Are they really haunted? You’ll have to find out for yourself. These are the stories we’ve heard.
Evoking a medieval French castle, the Chateau-style Hotel Vancouver, complete with steep copper roof (now painted green), ornate dormers, and creepy gargoyles, is alleged to be haunted by an elegant “lady in red” who patrols the 14th floor. This fashionable apparition has reportedly been seen walking on an invisible ledge by hotel guests, employees and film crews. It is said that the hotel’s elevator often stops on the 14th floor, and as the elevator door opens on its own, the lady in red is seen gliding through the hallway . . . .
This medieval style, fortress-like landmark is Vancouver ‘s earliest drill hall. Its notable features include two rounded towers complete with battlements, and rusticated stone trim. Three and a half foot thick walls and a parapet made from Gabriola Island limestone rest solidly on a foundation of huge granite blocks. The Hall has always housed Vancouver’s and British Columbia’s senior militia regiment, The British Columbia Regiment – Duke of Connaught’s Own. Various eerie sounds are the most commonly reported evidence of other-worldly residents: footsteps. . . . voices. . . . books falling from shelves. . . . items falling from walls. However, the image of a man has been observed in the Senior NCO’s and Officer’s messes. Little is known of the identity of those who haunt the Drill Hall, but the military personnel who trained here saw action in the Boer War, as well as the First and Second World Wars.

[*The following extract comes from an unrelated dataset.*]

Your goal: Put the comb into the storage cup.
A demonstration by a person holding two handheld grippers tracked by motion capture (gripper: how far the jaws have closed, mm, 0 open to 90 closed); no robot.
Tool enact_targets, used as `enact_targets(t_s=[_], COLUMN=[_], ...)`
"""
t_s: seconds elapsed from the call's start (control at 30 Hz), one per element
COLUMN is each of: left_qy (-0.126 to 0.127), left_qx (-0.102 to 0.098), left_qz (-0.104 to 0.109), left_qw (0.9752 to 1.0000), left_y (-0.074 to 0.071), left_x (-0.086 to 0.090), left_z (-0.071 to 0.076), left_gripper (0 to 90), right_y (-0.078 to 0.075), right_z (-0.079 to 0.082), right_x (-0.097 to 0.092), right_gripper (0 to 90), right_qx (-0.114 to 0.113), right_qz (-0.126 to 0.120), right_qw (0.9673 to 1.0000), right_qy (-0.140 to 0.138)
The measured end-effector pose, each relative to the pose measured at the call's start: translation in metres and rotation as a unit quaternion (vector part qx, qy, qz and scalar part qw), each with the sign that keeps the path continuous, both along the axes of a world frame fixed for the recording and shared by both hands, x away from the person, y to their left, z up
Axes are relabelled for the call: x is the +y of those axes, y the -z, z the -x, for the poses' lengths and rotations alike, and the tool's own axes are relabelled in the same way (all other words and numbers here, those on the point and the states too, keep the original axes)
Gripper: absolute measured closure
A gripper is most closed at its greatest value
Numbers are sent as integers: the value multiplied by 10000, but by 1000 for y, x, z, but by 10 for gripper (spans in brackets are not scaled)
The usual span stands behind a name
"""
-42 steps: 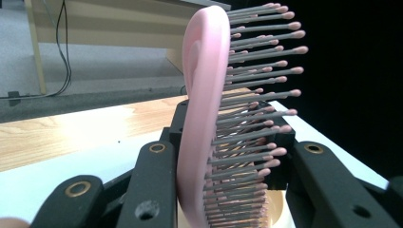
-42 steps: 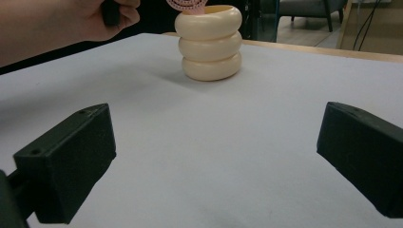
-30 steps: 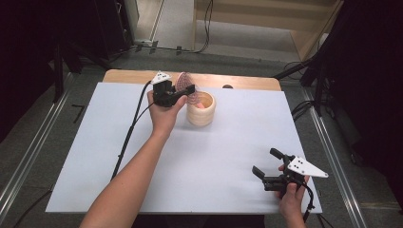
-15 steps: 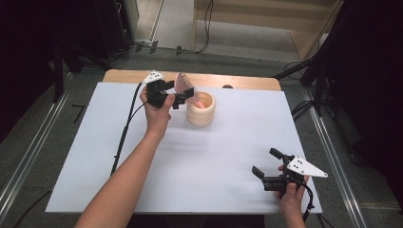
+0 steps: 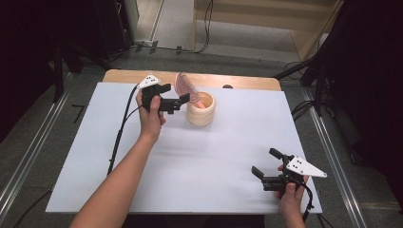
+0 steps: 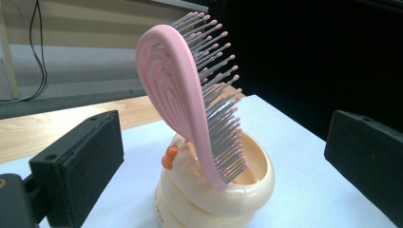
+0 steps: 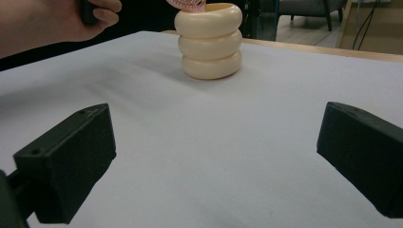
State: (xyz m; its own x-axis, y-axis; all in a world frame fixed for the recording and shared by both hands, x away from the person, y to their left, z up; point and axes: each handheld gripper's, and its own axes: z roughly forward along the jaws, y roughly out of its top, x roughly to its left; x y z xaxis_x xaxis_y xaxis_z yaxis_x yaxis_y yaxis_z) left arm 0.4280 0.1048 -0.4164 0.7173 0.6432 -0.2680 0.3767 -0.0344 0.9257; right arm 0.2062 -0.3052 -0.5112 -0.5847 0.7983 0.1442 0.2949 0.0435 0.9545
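Since the frame a second earlier, the left gripper had let go of the pink hairbrush and drawn back a little toward the left, away from the cream ringed holder; its jaws had just been opening and stood spread wide, with nothing pinched between them. In the left gripper view the two black pads sat far out to either side, and the hairbrush rose between them farther off, free of both. The brush stood handle-down in the holder, its head leaning up and over the rim, bristles turned to the right in that view. A small orange thing showed at the holder's rim just beside the brush.

The holder stood on the white table cover toward the far side, near the middle. The right gripper had kept its place at the near right corner, well apart from the holder, its jaws likewise spread with only bare cover between them. In the right gripper view the holder stood far off.
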Motion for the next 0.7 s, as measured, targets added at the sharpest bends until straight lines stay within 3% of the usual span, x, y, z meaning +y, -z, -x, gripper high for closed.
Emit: enact_targets(t_s=[0.27,0.7], left_qy=[66,104], left_qx=[-91,-169], left_qz=[-215,-212], left_qw=[9997,9996], left_y=[5,11], left_x=[7,16], left_z=[10,27], left_gripper=[0,0], right_y=[0,0], right_z=[0,0], right_x=[0,1], right_gripper=[0,0], right_qx=[-19,-21], right_qz=[20,61], right_qw=[10000,10000], right_qy=[14,3])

Built for industrialist, war hero, and politician General Alexander Duncan McRae, this stately Shaughnessy mansion is believed to be home to as many as seven ghosts. One, an older man in World War I uniform, is thought to be that of the General himself, another may be his wife Blaunche. Three others, known as “the Pranksters,” are thought to be First World War vets who died when Hycroft was a Veteran’s hospital and convalescent home from 1943 to 1960. One more is thought to be the head nurse from that period; while the origins of a mysterious “crying ghost” remain unknown. Reportedly, the ghosts are seldom seen or heard from during weddings or functions hosted by the University Women’s Club, who has owned the mansion since 1962, but they do not seem to like film crews who make frequent use of the property for film shoots. In particular, it is said the ghosts of Hycroft particulary detest hosting science fiction shoots, such as X-Files , or Poltergeist.

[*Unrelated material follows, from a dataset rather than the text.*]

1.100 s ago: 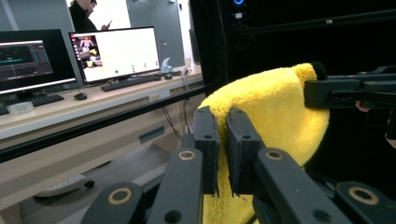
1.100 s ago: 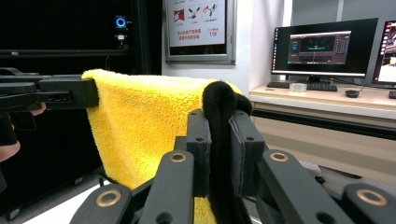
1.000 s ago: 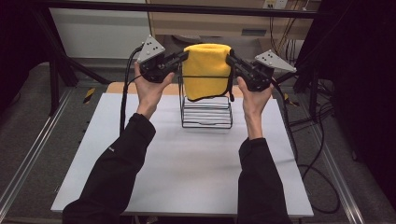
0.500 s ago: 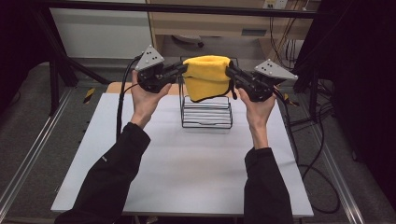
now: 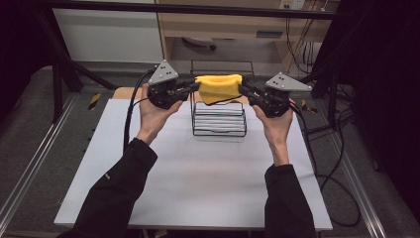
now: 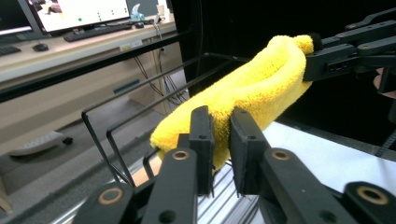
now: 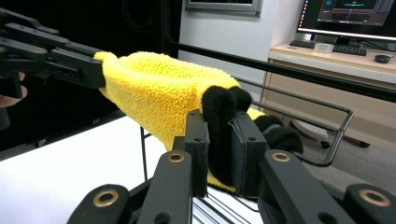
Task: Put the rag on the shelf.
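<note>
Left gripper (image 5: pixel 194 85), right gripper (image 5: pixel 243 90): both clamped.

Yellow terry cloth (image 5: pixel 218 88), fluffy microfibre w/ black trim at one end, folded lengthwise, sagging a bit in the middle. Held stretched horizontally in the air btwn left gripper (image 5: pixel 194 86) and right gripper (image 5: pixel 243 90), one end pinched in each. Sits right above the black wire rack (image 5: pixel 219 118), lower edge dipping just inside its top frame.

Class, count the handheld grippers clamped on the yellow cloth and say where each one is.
2. The left gripper grips the fluffy yellow terry cloth at its left end, the right gripper its right end, above the black wire rack.
</note>
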Demonstrator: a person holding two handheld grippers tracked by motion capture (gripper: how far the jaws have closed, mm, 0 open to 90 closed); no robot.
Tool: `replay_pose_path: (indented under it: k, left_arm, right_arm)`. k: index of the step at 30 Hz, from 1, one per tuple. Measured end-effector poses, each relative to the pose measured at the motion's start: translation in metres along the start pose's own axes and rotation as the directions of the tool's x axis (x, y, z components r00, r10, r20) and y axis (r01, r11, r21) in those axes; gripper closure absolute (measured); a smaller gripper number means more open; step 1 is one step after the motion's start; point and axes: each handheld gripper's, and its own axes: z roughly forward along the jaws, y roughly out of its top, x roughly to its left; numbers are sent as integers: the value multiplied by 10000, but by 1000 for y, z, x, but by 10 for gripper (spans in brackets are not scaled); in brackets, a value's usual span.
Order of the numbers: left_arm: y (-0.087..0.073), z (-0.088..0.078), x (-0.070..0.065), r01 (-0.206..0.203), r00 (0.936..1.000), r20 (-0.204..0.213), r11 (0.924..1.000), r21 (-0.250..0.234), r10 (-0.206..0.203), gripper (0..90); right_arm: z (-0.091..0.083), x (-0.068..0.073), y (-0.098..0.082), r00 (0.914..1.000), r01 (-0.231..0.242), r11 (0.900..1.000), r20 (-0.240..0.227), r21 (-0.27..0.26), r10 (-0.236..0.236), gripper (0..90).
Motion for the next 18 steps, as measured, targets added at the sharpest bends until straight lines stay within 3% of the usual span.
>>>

When it opened in 1941 as a first-run movie house, the Vogue Theatre, with its sophisticated Art Deco style, was the hottest ticket in town. Designed as well to handle performing arts including concerts and Broadway shows, the Vogue hosted some of the biggest names in the business. The “who’s who” set of Vancouver would regularly fill its nearly 1200 seats to take in the latest in entertainment and cultural events. A 1988 restoration project brought back the theatre’s original splendour and installed a state-of-the-art lighting and sound system. The theatre is said to house at least two ghosts: one that dwells in the basement dressing room and another that lurks in the wing of the left orchestra. Staff often report unexplained noises such as footsteps, but there have also been reports of apparitions of a tall man in a white tuxedo and black bow tie. Allegedly this dapper spectre was even spotted in the aisle by a well-known performer from on stage during the middle of his performance.